Police patrolling Merseyside’s main roads and motorways will soon to be armed with a new piece of life-saving kit.

The North West Ambulance Service has donated 30 defibrilators to Merseyside Police’s roads policing department and trained traffic officers how to use them.   The aim is to give first responders such as the police the tools they need to help try and save someone’s life at the scene of a traffic collision until paramedics arrive.

The ‘Automated External Defibrilators’ (AEDs) can increase the chances of survival for a person who has suffered a sudden cardiac arrest by 40 per cent.   The defibrilators have been put into thirty traffic cars used by RPD officers, who have received specialist training to bolster their existing First Aid skills.   The equipment is small and portable and can be used to check a person’s heart rhythm. If the rhythm indicates a cardiac arrest, the defibrilator sends an electric shock to the heart to restore a normal rhythm.
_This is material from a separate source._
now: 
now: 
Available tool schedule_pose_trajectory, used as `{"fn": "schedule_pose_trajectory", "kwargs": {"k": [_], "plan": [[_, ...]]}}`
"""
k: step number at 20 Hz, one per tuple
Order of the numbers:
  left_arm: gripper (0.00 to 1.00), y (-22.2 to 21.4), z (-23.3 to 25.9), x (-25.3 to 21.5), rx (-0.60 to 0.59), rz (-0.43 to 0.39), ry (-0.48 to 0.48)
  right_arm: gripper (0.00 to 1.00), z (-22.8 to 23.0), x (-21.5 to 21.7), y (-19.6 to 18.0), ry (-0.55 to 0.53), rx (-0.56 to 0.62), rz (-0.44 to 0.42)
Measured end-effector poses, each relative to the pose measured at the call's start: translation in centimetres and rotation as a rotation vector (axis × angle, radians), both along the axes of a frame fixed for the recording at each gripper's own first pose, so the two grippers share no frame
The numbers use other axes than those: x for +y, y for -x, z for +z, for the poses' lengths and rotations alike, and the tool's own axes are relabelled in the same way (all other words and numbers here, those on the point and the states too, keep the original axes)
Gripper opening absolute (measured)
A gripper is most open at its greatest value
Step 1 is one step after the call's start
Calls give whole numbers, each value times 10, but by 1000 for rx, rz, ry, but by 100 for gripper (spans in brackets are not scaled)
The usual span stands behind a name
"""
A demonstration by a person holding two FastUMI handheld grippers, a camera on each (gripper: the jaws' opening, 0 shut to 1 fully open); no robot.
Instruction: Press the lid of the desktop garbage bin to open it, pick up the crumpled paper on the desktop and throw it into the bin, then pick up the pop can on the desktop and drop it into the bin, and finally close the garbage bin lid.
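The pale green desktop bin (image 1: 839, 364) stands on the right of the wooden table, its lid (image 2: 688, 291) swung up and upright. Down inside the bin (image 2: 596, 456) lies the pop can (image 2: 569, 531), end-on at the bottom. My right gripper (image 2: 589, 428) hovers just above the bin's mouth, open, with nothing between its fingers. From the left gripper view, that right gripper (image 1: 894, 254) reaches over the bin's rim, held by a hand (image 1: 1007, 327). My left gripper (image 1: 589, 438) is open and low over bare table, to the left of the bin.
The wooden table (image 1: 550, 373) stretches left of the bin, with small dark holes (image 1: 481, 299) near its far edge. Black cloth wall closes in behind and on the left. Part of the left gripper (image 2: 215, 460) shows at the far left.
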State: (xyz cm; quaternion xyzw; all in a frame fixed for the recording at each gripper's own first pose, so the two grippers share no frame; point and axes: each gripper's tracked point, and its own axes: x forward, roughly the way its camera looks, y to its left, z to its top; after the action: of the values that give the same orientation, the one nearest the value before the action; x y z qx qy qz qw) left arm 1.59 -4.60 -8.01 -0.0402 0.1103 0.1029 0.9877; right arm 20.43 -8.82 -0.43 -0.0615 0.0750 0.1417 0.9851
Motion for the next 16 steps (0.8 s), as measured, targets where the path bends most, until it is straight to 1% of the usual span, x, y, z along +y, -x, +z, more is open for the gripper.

A sudden cardiac arrest is fatal in 95 per cent of cases but rapid use of a defibrilator can be life-saving.   Inspector Joe Danher from the roads policing unit, said: “Time is absolutely crucial in treating someone suffering cardiac arrest and it can come down to a matter of seconds whether someone lives or dies.   “Police officers often arrive at the scene of serious incident first and having a defibrilator in their police car will really help them give basic but potentially life-saving treatment before the medical experts arrive.

“All my officers have received thorough tuition from the ambulance service and this has bolstered the First Aid skills they already have from their police training. As a department we are extremely grateful to them for giving us this really important equipment and it is a good example of the way the emergency serives pull together in trying to save lives on a daily basis.”

Robert Sharples, Community Resuscitation Development Officer, North West Ambulance Service, said: “Enhancing police life-saving training and placing defibrillators on their vehicles means that officers – who are regularly out and about in the community – can save the life of someone who is suffering from a sudden cardiac arrest until we arrive on the scene.

“Over the past 12 months there were 22,740 cardiac-related incidents in Merseyside, so this is a great opportunity for the police and ambulance service to work together to save lives.”   He added: “This training will replicate work we have done with other specialised units within Merseyside Police. As we are fast approaching the festive season there is a very real likelihood the traffic officers are likely to come across an incident where basic life saving and defibrillation are required prior to an ambulance arrival.”

Pictured above is  Inspector Joe Danher and Police Constables Steve McLoughlin and Phil Pryor from Merseyside Police with Rob Sharples (Community Resuscitation Development Officer) and Janet Graham (Community Resuscitation Training Officer) from the ambulance service at Maghull police station yesterday.